--- WORK TO BE COMPLETED ---
Repeat the lines below exactly as written, please, from the line with "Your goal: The" to the line with "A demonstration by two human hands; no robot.", both lines included, and no others.

--- THE RECORDS ---
- Opening Delimiter -
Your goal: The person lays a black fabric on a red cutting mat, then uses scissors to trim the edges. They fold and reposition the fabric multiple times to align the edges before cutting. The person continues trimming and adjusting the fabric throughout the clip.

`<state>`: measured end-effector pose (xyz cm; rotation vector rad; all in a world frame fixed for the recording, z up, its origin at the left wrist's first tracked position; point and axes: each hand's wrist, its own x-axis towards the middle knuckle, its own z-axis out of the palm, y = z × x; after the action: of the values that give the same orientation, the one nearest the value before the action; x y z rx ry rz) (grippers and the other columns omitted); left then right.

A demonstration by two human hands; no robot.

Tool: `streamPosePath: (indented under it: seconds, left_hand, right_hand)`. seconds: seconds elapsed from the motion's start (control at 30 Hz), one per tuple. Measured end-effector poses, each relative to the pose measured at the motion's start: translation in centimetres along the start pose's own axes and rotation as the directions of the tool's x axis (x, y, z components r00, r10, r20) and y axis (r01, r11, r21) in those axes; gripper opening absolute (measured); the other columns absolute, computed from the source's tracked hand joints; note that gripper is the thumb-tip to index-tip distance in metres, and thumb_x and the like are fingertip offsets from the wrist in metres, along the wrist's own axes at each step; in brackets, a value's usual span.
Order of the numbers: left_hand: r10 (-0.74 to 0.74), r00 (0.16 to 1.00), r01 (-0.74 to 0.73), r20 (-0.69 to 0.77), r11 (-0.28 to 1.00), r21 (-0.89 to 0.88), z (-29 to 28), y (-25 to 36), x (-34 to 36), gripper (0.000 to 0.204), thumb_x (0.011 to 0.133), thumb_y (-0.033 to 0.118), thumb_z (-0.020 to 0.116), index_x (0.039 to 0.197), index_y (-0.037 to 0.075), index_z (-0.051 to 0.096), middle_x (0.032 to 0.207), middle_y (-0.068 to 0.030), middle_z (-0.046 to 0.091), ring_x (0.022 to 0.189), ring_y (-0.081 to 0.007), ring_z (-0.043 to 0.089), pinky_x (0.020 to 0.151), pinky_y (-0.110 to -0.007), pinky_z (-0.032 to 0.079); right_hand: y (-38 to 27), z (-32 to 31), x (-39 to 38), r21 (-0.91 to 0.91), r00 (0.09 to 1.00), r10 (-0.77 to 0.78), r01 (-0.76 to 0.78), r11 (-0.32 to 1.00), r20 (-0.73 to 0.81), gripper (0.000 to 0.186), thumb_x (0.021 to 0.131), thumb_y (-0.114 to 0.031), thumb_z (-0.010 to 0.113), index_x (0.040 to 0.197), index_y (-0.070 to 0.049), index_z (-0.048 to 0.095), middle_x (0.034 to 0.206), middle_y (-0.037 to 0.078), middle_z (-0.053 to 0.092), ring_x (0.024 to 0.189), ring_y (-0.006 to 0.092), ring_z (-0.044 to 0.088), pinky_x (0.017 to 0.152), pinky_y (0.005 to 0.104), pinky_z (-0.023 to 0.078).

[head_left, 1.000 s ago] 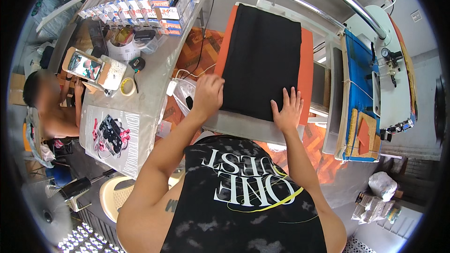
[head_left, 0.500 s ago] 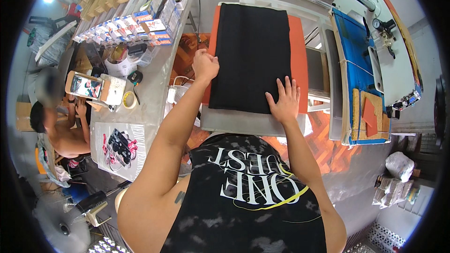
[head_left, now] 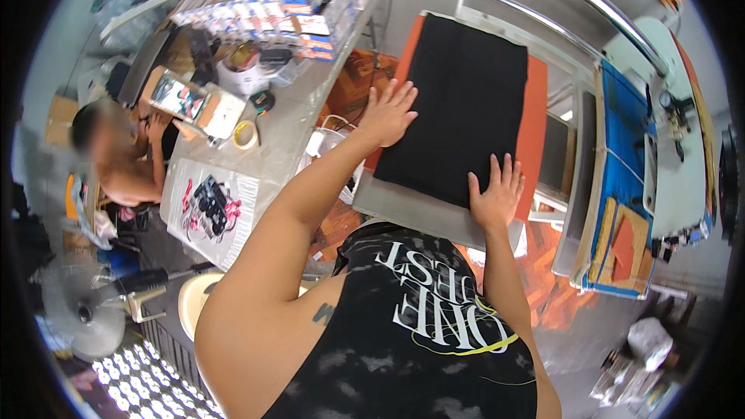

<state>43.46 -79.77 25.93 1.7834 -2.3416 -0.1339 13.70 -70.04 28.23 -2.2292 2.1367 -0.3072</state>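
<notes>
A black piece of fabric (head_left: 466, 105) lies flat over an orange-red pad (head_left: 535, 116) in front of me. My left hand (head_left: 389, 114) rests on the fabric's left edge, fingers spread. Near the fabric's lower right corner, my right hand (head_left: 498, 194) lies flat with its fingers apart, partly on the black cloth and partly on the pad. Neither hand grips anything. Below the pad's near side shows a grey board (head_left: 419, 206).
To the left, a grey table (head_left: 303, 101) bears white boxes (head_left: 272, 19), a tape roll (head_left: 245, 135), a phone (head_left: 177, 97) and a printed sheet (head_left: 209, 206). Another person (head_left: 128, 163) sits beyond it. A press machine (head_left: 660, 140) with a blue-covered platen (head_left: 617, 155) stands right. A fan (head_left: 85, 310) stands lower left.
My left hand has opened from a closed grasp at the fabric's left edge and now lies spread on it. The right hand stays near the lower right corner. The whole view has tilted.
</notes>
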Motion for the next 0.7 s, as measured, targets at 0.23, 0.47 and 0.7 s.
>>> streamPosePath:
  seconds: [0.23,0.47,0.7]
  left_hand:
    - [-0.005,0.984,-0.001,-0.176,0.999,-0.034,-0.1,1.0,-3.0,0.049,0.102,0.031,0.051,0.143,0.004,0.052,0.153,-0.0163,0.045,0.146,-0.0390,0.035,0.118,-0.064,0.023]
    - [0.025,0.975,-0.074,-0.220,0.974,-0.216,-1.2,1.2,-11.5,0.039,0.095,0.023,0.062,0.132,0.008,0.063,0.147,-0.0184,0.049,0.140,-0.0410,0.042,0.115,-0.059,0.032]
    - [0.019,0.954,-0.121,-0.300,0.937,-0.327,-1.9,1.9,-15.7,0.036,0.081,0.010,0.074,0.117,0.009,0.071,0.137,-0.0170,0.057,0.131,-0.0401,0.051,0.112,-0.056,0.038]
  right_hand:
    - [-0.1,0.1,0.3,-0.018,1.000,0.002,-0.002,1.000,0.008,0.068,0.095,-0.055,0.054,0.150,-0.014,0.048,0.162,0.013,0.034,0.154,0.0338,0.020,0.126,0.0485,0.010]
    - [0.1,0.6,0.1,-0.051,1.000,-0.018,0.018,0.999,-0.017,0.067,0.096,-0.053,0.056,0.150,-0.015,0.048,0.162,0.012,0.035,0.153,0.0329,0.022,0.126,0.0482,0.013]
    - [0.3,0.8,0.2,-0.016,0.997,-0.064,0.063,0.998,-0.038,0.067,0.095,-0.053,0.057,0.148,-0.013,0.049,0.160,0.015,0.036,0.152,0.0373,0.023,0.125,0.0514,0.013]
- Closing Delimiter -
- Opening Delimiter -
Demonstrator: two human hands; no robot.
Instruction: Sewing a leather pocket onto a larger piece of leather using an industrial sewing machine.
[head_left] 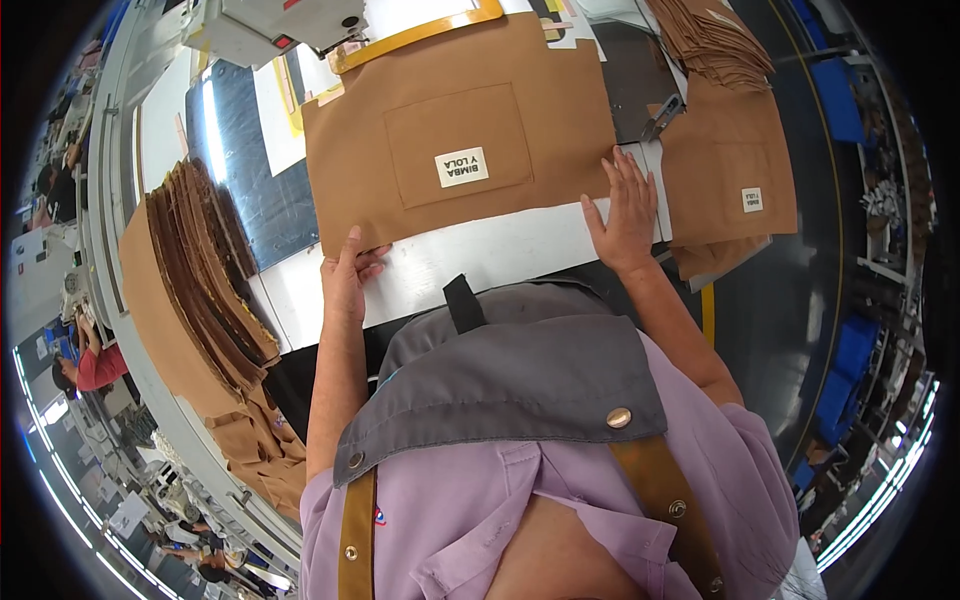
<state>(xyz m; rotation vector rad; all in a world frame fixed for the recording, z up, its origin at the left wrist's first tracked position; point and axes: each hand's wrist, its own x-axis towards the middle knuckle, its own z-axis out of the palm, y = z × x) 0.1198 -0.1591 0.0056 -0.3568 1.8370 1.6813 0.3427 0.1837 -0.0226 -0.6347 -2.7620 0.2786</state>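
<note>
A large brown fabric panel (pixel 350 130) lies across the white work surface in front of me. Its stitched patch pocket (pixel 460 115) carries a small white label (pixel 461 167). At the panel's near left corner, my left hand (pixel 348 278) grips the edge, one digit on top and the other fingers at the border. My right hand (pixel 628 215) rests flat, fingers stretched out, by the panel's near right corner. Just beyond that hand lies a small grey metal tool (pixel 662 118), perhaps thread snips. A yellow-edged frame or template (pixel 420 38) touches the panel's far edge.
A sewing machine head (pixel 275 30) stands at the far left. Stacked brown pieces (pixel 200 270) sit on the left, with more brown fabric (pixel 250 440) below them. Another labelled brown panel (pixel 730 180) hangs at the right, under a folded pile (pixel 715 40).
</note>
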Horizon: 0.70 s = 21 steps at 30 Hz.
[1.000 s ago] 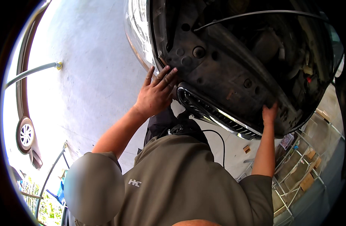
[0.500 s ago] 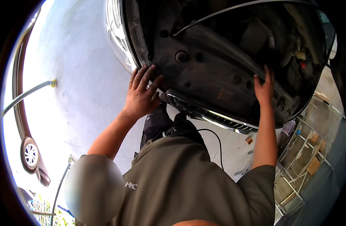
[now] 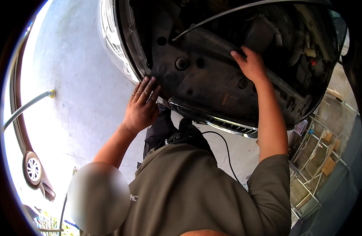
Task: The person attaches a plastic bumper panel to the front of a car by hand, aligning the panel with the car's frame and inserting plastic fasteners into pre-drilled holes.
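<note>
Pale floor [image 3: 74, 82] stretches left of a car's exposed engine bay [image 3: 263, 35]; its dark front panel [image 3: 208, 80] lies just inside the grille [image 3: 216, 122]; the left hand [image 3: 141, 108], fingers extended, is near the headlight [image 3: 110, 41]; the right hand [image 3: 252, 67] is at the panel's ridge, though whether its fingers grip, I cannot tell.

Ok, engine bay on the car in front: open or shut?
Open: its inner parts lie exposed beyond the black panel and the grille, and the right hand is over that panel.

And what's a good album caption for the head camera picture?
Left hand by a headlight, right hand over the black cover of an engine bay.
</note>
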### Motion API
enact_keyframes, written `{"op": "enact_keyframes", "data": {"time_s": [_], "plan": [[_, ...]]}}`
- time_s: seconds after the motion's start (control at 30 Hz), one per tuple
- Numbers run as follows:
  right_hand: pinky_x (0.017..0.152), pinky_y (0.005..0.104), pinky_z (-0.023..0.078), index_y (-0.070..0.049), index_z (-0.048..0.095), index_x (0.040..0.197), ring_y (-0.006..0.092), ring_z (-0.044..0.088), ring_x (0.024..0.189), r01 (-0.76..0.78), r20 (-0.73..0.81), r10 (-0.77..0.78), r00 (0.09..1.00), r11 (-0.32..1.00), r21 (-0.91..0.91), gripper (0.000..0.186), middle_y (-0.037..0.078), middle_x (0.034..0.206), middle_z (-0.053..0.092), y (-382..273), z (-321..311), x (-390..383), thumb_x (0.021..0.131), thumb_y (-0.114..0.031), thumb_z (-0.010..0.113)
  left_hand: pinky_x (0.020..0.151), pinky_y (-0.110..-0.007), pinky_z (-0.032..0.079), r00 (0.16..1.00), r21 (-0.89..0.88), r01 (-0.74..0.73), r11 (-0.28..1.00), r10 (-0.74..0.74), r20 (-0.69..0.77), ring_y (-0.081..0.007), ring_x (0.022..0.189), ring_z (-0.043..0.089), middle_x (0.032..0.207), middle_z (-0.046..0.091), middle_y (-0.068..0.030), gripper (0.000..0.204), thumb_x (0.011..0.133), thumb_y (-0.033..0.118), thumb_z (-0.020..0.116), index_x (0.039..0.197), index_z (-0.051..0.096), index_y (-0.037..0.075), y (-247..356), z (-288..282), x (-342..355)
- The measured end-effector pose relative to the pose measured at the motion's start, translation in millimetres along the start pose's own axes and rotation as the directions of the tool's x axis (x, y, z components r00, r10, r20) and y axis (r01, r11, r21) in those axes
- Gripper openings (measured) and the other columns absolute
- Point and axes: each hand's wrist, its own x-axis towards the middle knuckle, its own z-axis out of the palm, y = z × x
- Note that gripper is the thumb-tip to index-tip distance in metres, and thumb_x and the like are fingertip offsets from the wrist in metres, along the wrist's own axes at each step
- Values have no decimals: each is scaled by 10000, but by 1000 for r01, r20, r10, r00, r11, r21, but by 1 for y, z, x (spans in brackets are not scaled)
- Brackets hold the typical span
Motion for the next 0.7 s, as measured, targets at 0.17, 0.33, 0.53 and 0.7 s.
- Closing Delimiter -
--- TASK OUTPUT ---
Your goal: The person lays a black fabric on a red cutting mat, then uses scissors to trim the edges. They fold and reposition the fabric multiple times to align the edges before cutting. The person continues trimming and adjusting the fabric throughout the clip.

`<state>`: measured end-effector pose (xyz cm; rotation vector rad; all in a world frame fixed for the recording, z up, its origin at the left wrist's first tracked position; point and axes: each hand's wrist, its own x-axis towards the middle knuckle, its own z-axis out of the palm, y = z × x; after the action: of the values that give the same orientation, the one nearest the value before the action; x y z rx ry rz) (grippers and the other columns omitted); left then right.

A demonstration by two human hands; no robot.

For this exercise, nothing more remains to be done.